Constance Kassor’s review from the Summer 2024 Buddhadharma:
Helen Tworkov’s Lotus Girl: My Life at the Crossroads of Buddhism and America (St. Martin’s) opens with the author’s first encounter with Buddhism in the 1960s, when the monk Thich Quang Duc set himself on fire to protest the persecution of Buddhist clergy in Vietnam. The memoir details Tworkov’s’s encounters with Buddhism, her travels to Asia, her study of Zen and Tibetan traditions, and the founding of Tricycle magazine. This book offers an intimate perspective on the history of Buddhism in America, combining personal reflection with historical touchstones.
The Excerpt:
Just before noon on June 11, 1963, a slow-moving baby-blue Austin sedan pulled up at a busy intersection in the heart of Saigon.
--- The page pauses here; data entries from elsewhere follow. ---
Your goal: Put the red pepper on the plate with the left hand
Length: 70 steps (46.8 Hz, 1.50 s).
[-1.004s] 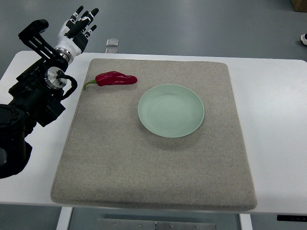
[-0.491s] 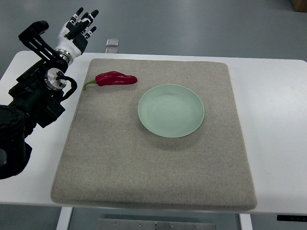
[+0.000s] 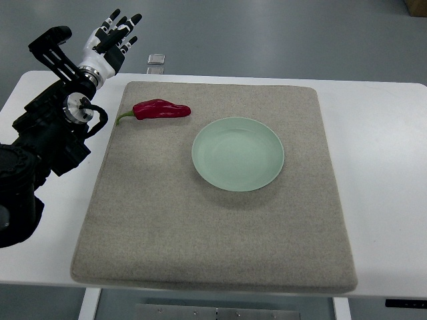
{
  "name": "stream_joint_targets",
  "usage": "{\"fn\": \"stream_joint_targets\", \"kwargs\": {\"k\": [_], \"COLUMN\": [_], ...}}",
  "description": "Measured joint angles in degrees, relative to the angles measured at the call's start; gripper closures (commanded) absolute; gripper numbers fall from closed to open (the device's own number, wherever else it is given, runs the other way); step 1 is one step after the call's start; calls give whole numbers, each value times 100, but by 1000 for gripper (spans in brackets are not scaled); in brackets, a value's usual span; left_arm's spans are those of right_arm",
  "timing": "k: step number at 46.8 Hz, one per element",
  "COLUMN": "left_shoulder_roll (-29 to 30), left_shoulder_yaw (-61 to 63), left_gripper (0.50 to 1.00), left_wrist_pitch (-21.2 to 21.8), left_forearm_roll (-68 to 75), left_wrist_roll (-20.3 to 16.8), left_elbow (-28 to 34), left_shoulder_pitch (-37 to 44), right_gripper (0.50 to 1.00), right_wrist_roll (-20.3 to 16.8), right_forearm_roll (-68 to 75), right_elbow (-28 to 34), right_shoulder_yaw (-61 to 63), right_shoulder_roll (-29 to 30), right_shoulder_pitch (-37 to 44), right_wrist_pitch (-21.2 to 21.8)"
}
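A dark red pepper (image 3: 161,109) with a green stem lies on the grey mat (image 3: 220,240) near its far left corner, stem pointing left. A pale green plate (image 3: 238,153) sits empty on the mat, to the right of the pepper and a little nearer. My left hand (image 3: 115,33) is raised beyond the table's far left edge, fingers spread and holding nothing, well behind and left of the pepper. The left arm (image 3: 47,133) comes in along the left edge. The right arm is out of view.
The mat lies on a white table (image 3: 380,167). A small silver object (image 3: 156,59) sits at the table's far edge, just behind the mat. Grey floor lies beyond the table.
The left hand has shifted slightly to the right and up in the picture. The pepper and plate have not moved.
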Motion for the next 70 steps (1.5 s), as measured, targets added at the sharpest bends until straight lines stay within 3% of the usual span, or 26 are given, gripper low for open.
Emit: {"fn": "stream_joint_targets", "kwargs": {"k": [50,60,70], "left_shoulder_roll": [256,537,617], "left_shoulder_yaw": [16,28,353], "left_gripper": [516,516,516], "left_wrist_pitch": [42,44,40], "left_forearm_roll": [6044,7253,8038], "left_wrist_roll": [-65,-68,-237], "left_elbow": [-826,-1055,-1224], "left_shoulder_pitch": [-420,-593,-726], "right_gripper": [568,568,568], "right_wrist_roll": [0,0,0], "right_forearm_roll": [0,0,0], "right_elbow": [-1,0,0], "right_shoulder_yaw": [-2,4,2], "right_shoulder_roll": [0,0,0], "right_shoulder_pitch": [-3,1,1], "right_wrist_pitch": [0,0,0]}}
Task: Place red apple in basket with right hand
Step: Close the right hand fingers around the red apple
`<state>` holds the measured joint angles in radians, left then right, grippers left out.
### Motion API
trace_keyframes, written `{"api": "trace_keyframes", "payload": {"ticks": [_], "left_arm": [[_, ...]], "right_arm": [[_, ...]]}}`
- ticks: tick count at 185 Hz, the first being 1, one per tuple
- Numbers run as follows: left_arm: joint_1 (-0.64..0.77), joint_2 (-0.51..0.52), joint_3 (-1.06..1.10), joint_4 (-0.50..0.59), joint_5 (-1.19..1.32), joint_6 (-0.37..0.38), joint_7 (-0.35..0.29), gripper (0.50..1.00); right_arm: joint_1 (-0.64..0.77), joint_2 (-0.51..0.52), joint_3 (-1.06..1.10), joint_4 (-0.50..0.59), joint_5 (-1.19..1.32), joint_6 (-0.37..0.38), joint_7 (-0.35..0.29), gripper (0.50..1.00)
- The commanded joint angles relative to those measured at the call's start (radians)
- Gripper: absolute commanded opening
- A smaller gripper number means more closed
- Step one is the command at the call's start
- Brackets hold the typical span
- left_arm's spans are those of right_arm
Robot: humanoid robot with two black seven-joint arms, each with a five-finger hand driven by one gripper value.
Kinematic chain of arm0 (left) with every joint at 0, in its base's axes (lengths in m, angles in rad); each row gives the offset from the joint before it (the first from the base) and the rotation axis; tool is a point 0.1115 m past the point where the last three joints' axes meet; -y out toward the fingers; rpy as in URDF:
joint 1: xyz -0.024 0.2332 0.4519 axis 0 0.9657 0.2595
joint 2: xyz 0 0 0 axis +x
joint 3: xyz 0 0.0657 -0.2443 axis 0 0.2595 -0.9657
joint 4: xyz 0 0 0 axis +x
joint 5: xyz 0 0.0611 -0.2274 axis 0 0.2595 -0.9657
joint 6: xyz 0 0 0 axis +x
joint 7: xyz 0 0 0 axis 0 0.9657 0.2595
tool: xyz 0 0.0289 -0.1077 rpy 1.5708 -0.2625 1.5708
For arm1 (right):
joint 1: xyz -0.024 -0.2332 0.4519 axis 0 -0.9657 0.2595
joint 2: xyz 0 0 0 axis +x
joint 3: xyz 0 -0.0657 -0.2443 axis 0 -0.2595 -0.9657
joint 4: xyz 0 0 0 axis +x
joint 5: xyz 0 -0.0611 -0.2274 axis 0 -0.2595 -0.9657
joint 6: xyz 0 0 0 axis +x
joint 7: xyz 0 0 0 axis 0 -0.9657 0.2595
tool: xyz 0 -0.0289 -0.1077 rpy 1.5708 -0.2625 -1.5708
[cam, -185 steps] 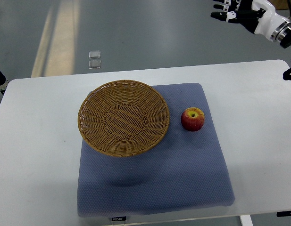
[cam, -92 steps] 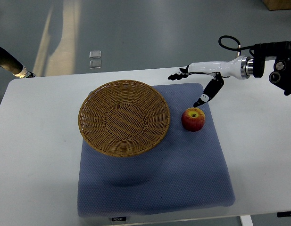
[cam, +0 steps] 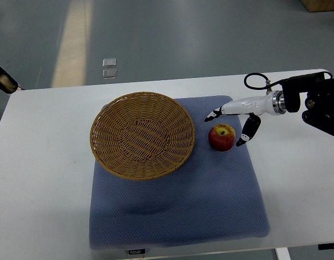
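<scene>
A red apple (cam: 222, 137) with a yellow patch sits on the blue mat (cam: 177, 211), just right of the woven wicker basket (cam: 142, 134), which holds nothing. My right hand (cam: 227, 128) comes in from the right edge and hovers at the apple, open. Its white fingers (cam: 218, 114) reach over the far side of the fruit and its black-tipped thumb (cam: 247, 133) hangs at the apple's right. The apple lies between them, not gripped. Only a dark tip of my left arm (cam: 4, 79) shows at the left edge.
The blue mat lies on a white table (cam: 42, 179), with its front edge near the bottom of the picture. Grey floor with a pale stripe and two small clear squares (cam: 108, 67) lies beyond the table's far edge.
My right hand has come down from the upper right corner to the apple and now straddles it with fingers spread. The apple and basket have not moved.
</scene>
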<state>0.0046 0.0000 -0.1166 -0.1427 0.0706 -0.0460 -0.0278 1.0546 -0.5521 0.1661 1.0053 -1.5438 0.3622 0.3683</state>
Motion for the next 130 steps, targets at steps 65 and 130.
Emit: {"api": "trace_keyframes", "payload": {"ticks": [65,130], "left_arm": [[0.0,0.0,0.0,0.0,0.0,0.0,0.0,1.0],[0.0,0.0,0.0,0.0,0.0,0.0,0.0,1.0]], "right_arm": [[-0.033,0.054,-0.002,-0.02,-0.018,-0.032,-0.002,0.909],[-0.039,0.054,-0.004,-0.02,-0.038,-0.04,-0.002,0.829]]}}
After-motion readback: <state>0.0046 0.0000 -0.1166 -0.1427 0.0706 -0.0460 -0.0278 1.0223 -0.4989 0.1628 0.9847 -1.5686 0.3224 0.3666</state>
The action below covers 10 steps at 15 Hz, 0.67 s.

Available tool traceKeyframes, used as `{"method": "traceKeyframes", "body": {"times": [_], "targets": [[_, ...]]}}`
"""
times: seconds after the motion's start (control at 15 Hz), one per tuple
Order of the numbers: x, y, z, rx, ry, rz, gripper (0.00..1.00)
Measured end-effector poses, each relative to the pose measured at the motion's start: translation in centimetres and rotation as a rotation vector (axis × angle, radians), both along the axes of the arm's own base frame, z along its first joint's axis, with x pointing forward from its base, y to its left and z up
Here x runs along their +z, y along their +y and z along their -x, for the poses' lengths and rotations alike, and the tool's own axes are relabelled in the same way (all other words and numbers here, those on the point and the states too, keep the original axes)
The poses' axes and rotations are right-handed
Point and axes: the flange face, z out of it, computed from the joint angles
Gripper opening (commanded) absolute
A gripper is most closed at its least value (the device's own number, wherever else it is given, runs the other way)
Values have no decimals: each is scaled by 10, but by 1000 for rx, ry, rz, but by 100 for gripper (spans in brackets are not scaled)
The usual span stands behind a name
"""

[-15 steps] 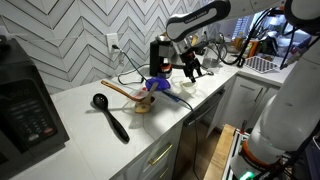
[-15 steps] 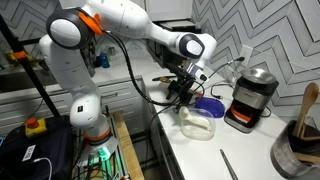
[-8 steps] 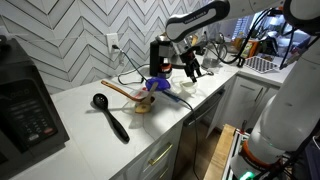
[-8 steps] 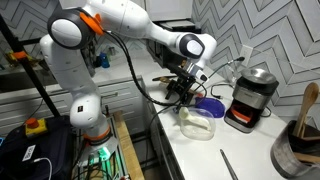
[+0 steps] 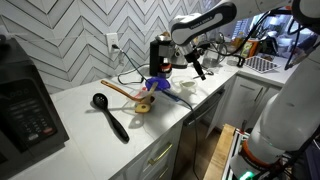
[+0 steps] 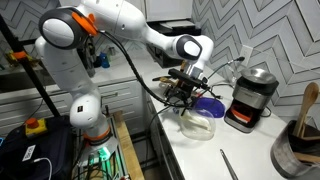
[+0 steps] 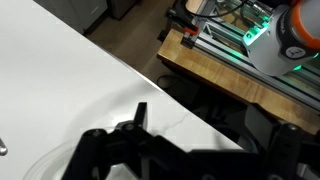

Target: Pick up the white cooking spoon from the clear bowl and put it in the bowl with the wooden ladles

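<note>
white cooking spoon not resolved in any view: pale against a pale counter, so whether it is in the clear bowl [image 6: 197, 124] or in the gripper [image 6: 186, 90] cannot be told

Clear bowl is seen near the front edge of the white counter [image 6: 185, 150]. Something whitish is seen inside it, not identifiable. A purple bowl [image 6: 211, 104] is set just behind it, and a coffee machine [image 6: 250, 98] beside that

Gripper is held just above the clear bowl, pointed down, apart from the rim. Grip state cannot be told. The fingers are dark and too small in both exterior views, and nothing pale is made out between them. In the wrist view only dark gripper parts are shown along the bottom edge, over white counter, with a faint curved clear edge at lower left

The bowl with the wooden ladles [image 5: 143, 105] is seen in an exterior view further along the counter, well apart from the gripper [image 5: 198, 68]. The wooden ladles [image 5: 122, 89] are stood in it, handles leaned out over the rim away from the arm. A black ladle [image 5: 112, 117] is laid flat on the counter just beside that bowl, on the side away from the arm. A microwave [image 5: 25, 105] is placed at the far end, and the wall behind is tiled in herringbone [image 5: 80, 30]
</note>
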Motion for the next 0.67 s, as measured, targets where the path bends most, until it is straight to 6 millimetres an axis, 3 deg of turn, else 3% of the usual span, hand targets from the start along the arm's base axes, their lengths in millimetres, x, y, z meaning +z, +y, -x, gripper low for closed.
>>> {"method": "traceKeyframes", "body": {"times": [0.27,0.6,0.67], "targets": [[2,1,-2,11,-3,-7,100],[11,2,-9,213,-61,-143,100],[13,0,-9,258,-73,-165,96]]}}
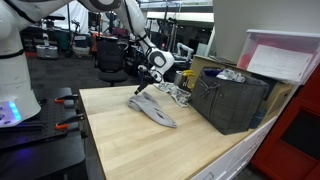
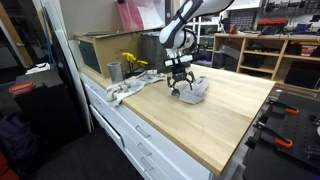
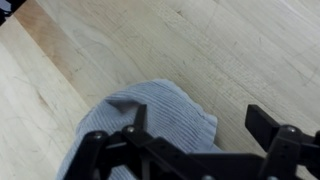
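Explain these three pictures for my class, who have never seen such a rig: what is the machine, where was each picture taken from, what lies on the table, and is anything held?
The machine is a robot arm; at its end sits a gripper, a claw with two fingers. Two pictures come from cameras standing outside the robot, looking at the wooden table from different places. The third comes from a camera on the wrist, looking down past the fingers. On the table lies a crumpled grey cloth, directly beneath the gripper. A dark crate stands nearby, and in an exterior view a second cloth hangs over the table's edge beside a metal cup. The gripper is open and holds nothing; whether it touches the cloth cannot be told.
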Robot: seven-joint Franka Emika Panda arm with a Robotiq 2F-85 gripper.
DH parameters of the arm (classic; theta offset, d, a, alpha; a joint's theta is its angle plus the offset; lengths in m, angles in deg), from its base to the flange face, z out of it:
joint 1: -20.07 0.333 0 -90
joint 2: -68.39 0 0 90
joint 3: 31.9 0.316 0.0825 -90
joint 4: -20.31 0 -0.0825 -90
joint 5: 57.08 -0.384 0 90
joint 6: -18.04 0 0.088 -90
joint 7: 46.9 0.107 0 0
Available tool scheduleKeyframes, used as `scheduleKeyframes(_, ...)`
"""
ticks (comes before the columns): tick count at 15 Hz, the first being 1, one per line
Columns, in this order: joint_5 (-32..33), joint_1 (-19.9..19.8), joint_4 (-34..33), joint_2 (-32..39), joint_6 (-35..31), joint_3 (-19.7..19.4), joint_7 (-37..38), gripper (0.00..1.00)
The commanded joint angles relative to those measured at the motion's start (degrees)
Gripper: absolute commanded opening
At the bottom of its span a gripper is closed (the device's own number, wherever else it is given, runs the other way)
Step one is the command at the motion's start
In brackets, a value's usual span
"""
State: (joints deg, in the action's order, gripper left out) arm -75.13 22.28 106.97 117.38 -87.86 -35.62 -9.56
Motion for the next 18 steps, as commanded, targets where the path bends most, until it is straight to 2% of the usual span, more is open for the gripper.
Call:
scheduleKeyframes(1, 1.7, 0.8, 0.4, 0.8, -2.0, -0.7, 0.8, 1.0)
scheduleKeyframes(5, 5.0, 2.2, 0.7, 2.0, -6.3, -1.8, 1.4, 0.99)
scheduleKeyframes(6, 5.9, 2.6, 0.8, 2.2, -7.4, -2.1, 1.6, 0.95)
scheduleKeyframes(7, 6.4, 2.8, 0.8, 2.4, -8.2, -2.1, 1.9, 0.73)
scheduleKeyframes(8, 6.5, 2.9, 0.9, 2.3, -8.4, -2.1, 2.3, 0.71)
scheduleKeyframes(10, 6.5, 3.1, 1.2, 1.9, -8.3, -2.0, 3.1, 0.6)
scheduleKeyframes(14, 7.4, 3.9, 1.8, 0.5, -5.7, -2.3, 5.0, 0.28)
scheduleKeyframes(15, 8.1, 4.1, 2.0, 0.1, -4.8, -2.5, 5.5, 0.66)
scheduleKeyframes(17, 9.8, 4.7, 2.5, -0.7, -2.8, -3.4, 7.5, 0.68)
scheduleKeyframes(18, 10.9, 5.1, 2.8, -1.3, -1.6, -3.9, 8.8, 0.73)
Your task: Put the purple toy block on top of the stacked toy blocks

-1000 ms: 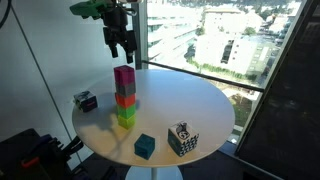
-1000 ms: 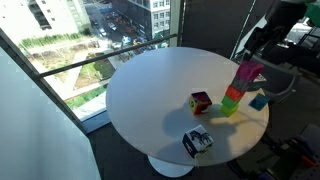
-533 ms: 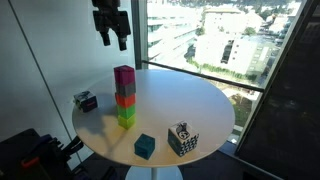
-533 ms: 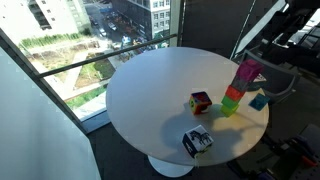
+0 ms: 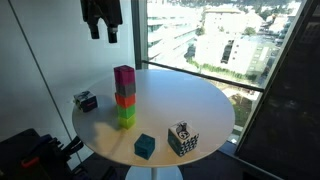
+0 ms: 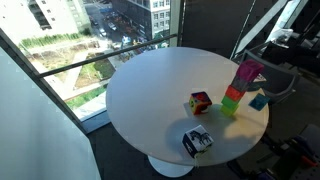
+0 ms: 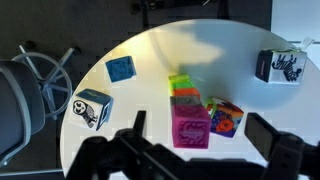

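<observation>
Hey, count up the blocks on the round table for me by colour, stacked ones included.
Purple block: 1
Grey block: 1
Orange-red block: 1
Lime green block: 1
Teal block: 1
Black-and-white patterned blocks: 2
Multicoloured block: 1
Total: 8

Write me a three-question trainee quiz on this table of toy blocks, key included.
1. True or false: the magenta-purple toy cube already sits on top of the stacked column of toy cubes.
2. The cube directly beneath the purple one is: A) grey B) orange-red C) lime green.
3. Fill in: the gripper, high above the round white table, is ____ (open or shut).
Key: 1 true; 2 A; 3 open.
</observation>
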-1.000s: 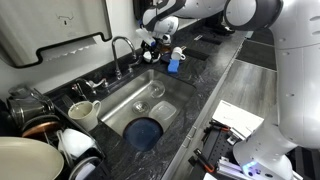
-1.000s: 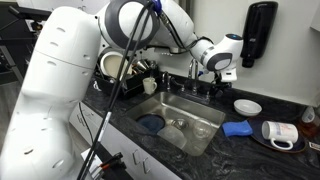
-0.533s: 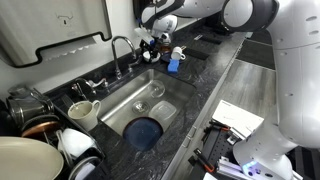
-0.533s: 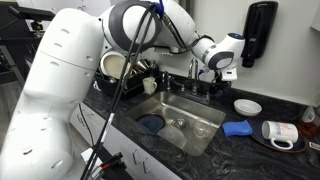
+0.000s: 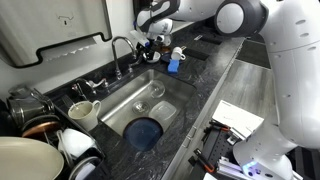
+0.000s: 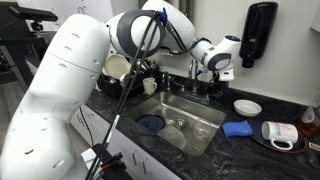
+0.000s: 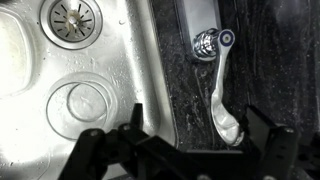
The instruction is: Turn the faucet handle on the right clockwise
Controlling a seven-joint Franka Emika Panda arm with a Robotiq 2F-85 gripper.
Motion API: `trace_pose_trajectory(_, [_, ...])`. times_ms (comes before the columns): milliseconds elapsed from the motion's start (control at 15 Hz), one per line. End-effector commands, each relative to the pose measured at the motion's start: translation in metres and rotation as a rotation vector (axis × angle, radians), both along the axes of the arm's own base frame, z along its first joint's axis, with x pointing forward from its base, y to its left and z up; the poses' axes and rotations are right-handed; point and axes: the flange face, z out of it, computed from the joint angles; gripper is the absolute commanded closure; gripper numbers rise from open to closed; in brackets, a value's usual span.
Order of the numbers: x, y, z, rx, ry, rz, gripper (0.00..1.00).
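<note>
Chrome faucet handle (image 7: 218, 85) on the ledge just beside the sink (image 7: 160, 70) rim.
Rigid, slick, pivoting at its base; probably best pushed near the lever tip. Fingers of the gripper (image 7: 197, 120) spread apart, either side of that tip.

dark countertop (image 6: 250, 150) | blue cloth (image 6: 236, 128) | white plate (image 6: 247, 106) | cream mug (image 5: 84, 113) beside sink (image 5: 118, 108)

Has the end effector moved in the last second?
Yes, slightly: in an exterior view the end effector has edged toward the gooseneck spout.
</note>
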Motion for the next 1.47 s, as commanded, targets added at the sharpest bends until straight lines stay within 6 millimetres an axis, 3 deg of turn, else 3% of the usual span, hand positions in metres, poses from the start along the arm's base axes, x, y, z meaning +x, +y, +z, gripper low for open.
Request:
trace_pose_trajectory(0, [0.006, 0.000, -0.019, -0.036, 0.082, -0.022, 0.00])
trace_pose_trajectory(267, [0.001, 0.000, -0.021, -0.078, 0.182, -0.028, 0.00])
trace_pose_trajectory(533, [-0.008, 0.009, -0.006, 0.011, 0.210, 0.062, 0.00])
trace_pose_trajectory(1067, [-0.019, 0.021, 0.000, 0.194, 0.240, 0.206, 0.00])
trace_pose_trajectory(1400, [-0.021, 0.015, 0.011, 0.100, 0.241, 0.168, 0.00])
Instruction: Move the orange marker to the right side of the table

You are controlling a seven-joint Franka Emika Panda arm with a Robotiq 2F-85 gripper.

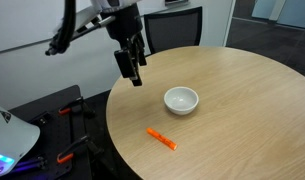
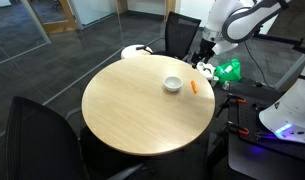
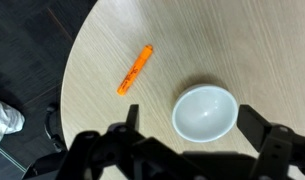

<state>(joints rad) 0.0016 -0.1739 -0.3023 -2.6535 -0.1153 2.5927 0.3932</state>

Inside was the Vietnamese Buddhist monk and temple abbot Thich Quang Duc, along with two attendant monks. When the car stopped, the three immediatel got out. One attendant placed a cushion on the ground, and Thich Quang Duc quickly sat down in formal meditation posture. The other attendant removed a five-gallon can of gasoline from the trunk and poured it over the seated monk. As three hundred monks and nuns from his temple stood by, Thich Quang Duc pulled a pack of matches from his pocket and ignited his gasoline-soaked robes.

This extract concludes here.